Alberto De Martino, dit Martin Herbert, restera dans les mémoires comme le réalisateur de L'Antéchrist. Même si là il est en fin de carrière, c'est son avant-dernier film, Formule pour un meurtre est un giallo plutôt honnête où, c'est amusant, il veut à tout prix se faire passer pour un polar américain. Ne serait-ce que par le fait que ça se passe à New-York (avec des intérieurs tournés en Italie), le nom du réalisateur anglicisé ainsi que celui des autres techniciens crédités au générique, les acteurs et actrices principaux sont eux aussi anglo-saxons, à l'image de Christina Nagy, David Warbeck et Carroll Blumenberg. Mais certains meurtres assez stylisés ou l'introduction en vue subjective où il s'agit d'un flashback, montrent qu'il y a là un certain talent dans la mise en scène même si on s'en doute que le budget ne doit pas être fou.

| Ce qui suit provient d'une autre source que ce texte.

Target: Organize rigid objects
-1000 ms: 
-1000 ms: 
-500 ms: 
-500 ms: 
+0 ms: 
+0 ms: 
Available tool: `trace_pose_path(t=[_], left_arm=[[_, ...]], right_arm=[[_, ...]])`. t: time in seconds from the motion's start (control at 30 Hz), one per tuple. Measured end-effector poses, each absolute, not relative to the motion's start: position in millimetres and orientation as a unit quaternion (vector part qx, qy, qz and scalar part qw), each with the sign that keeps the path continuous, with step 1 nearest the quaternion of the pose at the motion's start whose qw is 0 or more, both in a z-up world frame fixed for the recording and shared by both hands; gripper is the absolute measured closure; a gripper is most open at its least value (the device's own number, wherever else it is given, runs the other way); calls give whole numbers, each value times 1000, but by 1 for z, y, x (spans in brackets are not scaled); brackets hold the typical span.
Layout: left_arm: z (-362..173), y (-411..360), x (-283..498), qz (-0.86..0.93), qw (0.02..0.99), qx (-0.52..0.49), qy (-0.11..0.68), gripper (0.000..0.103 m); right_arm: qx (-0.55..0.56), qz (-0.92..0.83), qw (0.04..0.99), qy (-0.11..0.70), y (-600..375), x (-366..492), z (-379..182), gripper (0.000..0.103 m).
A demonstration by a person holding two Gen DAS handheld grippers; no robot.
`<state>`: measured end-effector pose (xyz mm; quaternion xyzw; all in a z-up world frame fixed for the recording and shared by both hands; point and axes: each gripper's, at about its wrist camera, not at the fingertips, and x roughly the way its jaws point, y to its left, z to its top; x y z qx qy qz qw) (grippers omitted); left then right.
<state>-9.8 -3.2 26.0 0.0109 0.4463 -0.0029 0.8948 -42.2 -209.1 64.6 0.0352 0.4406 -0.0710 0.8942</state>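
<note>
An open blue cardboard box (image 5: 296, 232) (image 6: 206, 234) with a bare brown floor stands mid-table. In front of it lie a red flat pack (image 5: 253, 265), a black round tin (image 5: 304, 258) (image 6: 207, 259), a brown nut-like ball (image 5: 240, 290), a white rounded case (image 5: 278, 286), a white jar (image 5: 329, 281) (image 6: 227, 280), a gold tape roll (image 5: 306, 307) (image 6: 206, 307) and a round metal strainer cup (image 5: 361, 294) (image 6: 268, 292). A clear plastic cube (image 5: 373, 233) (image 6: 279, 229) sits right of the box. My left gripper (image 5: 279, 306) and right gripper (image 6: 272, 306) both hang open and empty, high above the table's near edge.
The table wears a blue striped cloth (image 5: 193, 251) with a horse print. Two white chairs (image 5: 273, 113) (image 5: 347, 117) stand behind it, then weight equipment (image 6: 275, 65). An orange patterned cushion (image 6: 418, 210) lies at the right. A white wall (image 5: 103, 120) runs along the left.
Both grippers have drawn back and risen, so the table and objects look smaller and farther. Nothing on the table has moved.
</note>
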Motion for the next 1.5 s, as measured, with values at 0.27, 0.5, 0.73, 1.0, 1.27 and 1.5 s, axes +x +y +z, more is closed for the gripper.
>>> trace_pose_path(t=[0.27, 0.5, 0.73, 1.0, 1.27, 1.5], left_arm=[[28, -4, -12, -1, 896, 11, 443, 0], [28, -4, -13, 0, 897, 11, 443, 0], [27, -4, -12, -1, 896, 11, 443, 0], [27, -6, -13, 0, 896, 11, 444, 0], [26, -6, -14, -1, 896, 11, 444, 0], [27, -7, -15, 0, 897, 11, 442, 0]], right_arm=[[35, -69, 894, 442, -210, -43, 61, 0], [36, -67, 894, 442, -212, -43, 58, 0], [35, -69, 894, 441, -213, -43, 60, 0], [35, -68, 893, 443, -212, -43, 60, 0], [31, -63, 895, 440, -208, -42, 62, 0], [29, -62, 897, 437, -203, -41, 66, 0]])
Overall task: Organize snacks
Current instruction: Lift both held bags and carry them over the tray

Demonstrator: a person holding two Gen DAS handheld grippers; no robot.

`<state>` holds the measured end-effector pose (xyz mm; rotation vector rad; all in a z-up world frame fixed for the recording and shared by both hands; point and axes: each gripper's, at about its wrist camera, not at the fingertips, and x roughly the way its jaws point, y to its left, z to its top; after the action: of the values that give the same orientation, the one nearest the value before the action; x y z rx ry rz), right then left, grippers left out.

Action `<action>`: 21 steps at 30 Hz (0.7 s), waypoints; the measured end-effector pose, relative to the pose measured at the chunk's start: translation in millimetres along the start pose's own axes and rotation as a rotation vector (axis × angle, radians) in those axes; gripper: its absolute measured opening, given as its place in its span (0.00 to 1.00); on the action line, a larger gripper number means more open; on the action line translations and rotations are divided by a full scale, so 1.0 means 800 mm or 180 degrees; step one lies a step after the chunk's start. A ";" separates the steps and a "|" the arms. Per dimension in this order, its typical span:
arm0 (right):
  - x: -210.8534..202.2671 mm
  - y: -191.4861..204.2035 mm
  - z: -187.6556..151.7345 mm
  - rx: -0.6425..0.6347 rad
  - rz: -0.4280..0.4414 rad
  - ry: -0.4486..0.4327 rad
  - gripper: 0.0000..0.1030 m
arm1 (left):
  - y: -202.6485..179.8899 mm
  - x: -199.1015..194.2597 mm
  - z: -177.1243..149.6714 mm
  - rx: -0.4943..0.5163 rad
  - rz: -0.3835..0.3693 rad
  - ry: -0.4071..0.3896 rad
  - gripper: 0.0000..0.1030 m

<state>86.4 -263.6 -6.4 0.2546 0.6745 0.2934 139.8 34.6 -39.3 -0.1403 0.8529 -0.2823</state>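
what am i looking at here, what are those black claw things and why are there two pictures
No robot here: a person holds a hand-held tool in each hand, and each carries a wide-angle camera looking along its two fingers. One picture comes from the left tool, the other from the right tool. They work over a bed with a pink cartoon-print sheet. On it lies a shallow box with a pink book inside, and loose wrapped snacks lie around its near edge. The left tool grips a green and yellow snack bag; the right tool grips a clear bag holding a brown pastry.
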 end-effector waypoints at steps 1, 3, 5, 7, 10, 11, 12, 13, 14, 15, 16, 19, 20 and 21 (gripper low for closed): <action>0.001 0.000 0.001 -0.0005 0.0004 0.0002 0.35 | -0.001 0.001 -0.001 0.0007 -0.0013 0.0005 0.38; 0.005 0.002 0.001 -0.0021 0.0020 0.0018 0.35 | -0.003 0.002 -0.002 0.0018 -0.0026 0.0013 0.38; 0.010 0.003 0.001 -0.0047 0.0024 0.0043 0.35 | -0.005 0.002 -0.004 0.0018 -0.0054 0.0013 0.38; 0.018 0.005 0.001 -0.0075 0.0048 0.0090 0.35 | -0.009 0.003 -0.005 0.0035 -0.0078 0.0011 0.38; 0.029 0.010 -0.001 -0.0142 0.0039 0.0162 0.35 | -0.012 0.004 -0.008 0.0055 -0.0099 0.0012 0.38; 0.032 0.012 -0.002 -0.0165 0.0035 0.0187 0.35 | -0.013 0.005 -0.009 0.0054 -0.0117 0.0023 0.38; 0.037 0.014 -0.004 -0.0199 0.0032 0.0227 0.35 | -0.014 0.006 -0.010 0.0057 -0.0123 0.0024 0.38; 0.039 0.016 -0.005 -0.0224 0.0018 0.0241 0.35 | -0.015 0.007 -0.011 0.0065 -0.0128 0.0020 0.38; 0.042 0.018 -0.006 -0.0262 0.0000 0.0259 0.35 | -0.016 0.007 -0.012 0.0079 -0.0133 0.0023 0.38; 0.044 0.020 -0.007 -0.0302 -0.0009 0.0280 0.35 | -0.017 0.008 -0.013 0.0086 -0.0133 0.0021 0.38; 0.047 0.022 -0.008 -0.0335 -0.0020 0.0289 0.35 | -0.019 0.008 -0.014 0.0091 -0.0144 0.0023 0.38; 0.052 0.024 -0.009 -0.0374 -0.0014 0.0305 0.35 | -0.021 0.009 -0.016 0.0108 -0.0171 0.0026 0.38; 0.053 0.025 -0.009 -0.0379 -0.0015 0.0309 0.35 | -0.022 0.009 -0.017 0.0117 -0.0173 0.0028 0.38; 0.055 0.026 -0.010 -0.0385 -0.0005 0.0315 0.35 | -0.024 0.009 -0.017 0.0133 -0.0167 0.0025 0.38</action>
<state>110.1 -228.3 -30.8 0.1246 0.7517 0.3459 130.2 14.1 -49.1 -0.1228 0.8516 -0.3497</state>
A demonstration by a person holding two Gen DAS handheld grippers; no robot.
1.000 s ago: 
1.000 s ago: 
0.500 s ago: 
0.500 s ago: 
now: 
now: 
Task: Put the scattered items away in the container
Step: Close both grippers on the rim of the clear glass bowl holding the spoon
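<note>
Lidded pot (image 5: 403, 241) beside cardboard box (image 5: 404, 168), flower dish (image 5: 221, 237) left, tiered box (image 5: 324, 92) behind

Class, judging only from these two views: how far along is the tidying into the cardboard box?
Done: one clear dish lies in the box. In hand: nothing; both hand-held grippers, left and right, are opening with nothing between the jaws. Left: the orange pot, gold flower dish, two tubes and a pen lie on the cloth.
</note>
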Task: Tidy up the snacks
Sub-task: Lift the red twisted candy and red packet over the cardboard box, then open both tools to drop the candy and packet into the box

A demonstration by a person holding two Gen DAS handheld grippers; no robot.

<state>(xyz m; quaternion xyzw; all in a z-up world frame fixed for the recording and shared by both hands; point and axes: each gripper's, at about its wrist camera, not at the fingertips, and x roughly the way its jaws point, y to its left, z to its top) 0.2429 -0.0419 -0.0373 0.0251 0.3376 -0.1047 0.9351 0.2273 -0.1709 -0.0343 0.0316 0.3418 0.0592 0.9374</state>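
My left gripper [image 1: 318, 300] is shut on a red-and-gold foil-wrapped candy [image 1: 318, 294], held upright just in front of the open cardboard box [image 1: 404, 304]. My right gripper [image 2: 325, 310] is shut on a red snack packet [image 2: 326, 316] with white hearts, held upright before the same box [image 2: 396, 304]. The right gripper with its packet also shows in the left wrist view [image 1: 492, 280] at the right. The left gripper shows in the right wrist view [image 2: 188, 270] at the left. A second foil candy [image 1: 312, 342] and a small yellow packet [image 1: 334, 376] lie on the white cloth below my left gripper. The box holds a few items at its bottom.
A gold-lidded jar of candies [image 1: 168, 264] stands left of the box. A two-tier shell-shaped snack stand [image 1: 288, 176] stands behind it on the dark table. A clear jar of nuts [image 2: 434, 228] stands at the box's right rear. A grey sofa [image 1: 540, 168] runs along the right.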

D'une certaine façon, même si le réalisateur dit s'être inspiré de la Hammer, on peut penser aussi à Seule dans la nuit ou Terreur aveugle, qui sont aussi des thrillers avec une femme qui a un handicap, sauf qu'ici le personnage joué par Christina Nagy est en fauteuil roulant et qu'on en veut à sa fortune grâce à une subtile machination. Rien de vraiment neuf, mais on sent le travail bien fait, avec une fin au fond assez ironique.